§ WHAT YOU NEED TO DO
Every line of the data that includes "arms" should be copied out.

§ THE DATA
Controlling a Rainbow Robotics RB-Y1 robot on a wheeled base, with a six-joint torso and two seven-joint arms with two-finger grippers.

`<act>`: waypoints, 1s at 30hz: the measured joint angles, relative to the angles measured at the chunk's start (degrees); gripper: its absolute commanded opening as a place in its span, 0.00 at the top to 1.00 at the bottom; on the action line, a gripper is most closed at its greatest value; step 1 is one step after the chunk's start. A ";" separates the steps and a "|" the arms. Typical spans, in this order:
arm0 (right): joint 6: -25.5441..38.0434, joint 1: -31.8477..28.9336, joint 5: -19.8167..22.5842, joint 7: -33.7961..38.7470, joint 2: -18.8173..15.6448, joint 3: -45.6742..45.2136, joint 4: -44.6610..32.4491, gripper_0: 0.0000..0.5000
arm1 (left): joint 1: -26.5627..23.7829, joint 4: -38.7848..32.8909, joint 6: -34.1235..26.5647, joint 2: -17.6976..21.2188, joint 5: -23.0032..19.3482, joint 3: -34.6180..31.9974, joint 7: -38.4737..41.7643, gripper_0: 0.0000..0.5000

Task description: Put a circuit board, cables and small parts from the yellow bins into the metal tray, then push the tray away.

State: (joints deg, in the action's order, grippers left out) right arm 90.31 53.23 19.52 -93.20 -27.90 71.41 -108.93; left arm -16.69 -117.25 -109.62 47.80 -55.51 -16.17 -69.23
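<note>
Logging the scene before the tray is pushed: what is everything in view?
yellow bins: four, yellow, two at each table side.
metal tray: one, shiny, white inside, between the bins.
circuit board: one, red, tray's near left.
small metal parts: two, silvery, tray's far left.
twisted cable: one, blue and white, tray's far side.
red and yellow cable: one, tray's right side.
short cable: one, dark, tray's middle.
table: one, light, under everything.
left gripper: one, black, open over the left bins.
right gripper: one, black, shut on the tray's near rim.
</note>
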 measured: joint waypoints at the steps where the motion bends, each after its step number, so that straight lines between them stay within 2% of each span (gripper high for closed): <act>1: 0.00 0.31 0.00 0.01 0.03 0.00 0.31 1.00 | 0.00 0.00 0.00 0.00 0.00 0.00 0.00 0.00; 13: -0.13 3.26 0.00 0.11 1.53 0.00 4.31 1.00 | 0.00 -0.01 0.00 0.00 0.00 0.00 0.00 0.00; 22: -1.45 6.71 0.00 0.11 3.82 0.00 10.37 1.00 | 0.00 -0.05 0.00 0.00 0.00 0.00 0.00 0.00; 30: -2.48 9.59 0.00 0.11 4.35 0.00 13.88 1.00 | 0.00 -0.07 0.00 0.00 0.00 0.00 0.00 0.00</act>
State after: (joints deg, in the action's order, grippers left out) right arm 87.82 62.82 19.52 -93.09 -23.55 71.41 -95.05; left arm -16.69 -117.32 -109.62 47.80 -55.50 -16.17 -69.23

§ RESULT FOR THIS EXERCISE
Controlling a Rainbow Robotics RB-Y1 robot on a wheeled base, with a six-joint torso and two seven-joint arms with two-finger grippers.
`<act>`: waypoints, 1s at 30hz: the measured joint angles, relative to the angles measured at the chunk's start (degrees); gripper: its absolute commanded opening as a place in its span, 0.00 at the top to 1.00 at the bottom; on the action line, a gripper is most closed at its greatest value; step 1 is one step after the chunk's start. A ";" separates the steps and a "|" the arms. Typical spans, in this order:

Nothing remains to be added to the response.